This research aims to analyze a public dataset from a well-known P2P lending platform called LendingClub (https://www.lendingclub.com/) to identify a set of predictors of payment or default. Some of these predictors include credit history, loan characteristics, borrower characteristics, and the probability of default. We address other available research papers that study the LendingClub dataset in different periods and use different methodologies. In this study, we will extract the information for the whole operation of this platform (2007-2020) and analyze which of the 140 predictors available are suitable for a standard data-driven classification and prediction model. The methodology involves testing a Random Forest algorithm to identify feature importance in the default prediction.

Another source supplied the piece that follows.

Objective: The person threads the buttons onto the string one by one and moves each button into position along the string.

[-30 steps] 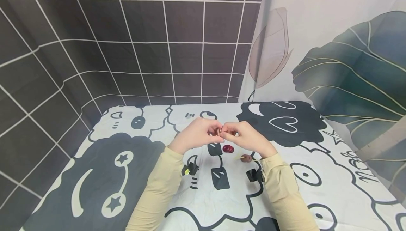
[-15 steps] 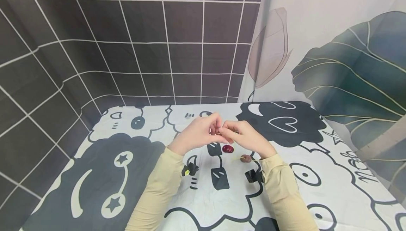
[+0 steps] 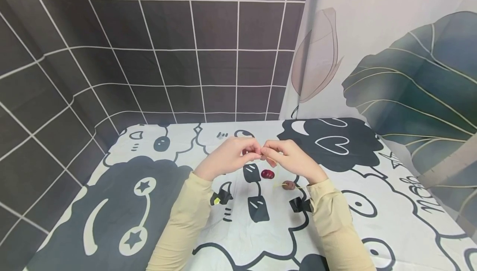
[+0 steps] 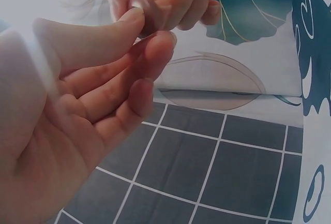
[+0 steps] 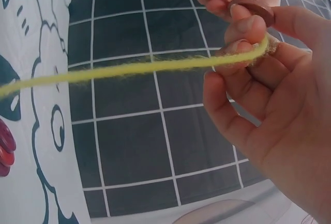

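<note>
Above the patterned cloth, my left hand [image 3: 230, 157] and right hand [image 3: 292, 159] meet at their fingertips. Between them is a brown, button-like disc [image 4: 146, 13], which my left thumb and index finger pinch from one side. In the right wrist view, my right thumb and index finger are at the edge of that same disc [image 5: 252, 10]. Yellow yarn [image 5: 139, 68] crosses the right fingers and curls up behind the index fingertip, close under the disc. The disc's middle is hidden by fingers. On the cloth, another brown piece [image 3: 288, 185] lies with yellow yarn at it.
Shiny dark-red pieces [image 3: 267, 174] lie together on the cloth [image 3: 242, 242], just below the hands. Black wrist-worn items hang under the left sleeve [image 3: 222, 197] and right sleeve [image 3: 299, 205]. A dark grid-patterned curtain [image 3: 171, 47] stands behind the table.
Half a second ago the left fingers were raised and the left thumb reached under the right hand. Now the fingertips of both hands meet again. The red and brown pieces on the cloth stay put.
</note>
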A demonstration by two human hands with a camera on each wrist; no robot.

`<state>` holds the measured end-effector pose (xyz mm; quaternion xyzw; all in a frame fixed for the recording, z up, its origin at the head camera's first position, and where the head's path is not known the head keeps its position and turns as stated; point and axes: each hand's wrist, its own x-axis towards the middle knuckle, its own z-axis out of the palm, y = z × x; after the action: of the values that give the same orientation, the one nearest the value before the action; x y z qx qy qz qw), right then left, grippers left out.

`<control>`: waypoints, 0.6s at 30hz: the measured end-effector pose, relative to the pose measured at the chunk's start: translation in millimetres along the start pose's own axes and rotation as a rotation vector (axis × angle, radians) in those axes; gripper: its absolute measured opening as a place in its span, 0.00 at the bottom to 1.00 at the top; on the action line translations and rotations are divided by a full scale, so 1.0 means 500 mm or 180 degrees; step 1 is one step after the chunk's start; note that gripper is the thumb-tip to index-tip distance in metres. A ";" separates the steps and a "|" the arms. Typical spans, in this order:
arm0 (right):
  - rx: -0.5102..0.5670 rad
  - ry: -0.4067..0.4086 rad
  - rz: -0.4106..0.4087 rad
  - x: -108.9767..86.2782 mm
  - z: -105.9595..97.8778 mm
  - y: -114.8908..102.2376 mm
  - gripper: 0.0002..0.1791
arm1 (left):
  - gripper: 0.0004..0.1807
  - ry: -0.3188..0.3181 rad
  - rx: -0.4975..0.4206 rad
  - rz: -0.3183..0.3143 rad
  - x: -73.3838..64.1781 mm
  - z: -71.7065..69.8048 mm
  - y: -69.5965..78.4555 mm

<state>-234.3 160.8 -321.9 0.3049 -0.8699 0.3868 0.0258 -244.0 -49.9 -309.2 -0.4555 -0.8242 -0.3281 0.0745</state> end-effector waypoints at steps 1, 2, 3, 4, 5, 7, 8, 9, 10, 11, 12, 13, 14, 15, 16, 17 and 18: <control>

Results show that we can develop a model with only a few variables and achieve accurate classification metrics. Therefore, from the 140 variables available, we selected nine according to feature importance provided by the Random Forest algorithm. We also address the class imbalance in the target variable with SMOTE oversampling for default observations. A marginal improvement compared to the analysis with the original class imbalance was identified, due to the Random Forest capacity to handle this condition.

This study’s contribution is in the credit risk assessment for the fintech ecosystem. We evidence that credit history variables are determinants in the default prediction for the LendingClub dataset. The layout of this paper is as follows. Section 2 presents the literature review; section 3 explains the model; sections 4 and 5 describe the dataset and descriptive statistics, respectively. Results for the model are discussed in section 6, followed by section 7 for conclusions.

2. Literature Review

Research on the P2P lending market concentrates on two big groups. The first group studies social and behavioral aspects of the mechanism to identify what motivates investors to fund a specific loan and participate in a P2P lending market. Several approaches find that the borrowers’ characteristics, such as their photograph (^{Gonzalez & Loureiro, 2014}), profile, and social networks, together with a description of loan purpose, are influential factors over investors' decisions. Other set of studies relate investors' decisions to herd behavior in P2P lending market platforms, demonstrating that investors prefer to fund loans with a certain percentage of funders to share the risk with (^{Lee & Lee, 2012}; ^{Zhang & Liu, 2012}). Further studies try to assess the information asymmetry present in these marketplaces and mitigate it to avoid adverse selection in investment (^{Weiss et al.,
2010}). Authors find the inclusion of soft information to be helpful in the mitigation of adverse selection (^{Tao et al.,
2017}). From the social perspective, P2P lending is related to financial inclusion efforts and social capital development since these platforms have enabled access to financial services for unbanked individuals, and young people with little credit history (^{Hasan et al., 2020}; ^{Maskara et al., 2021}).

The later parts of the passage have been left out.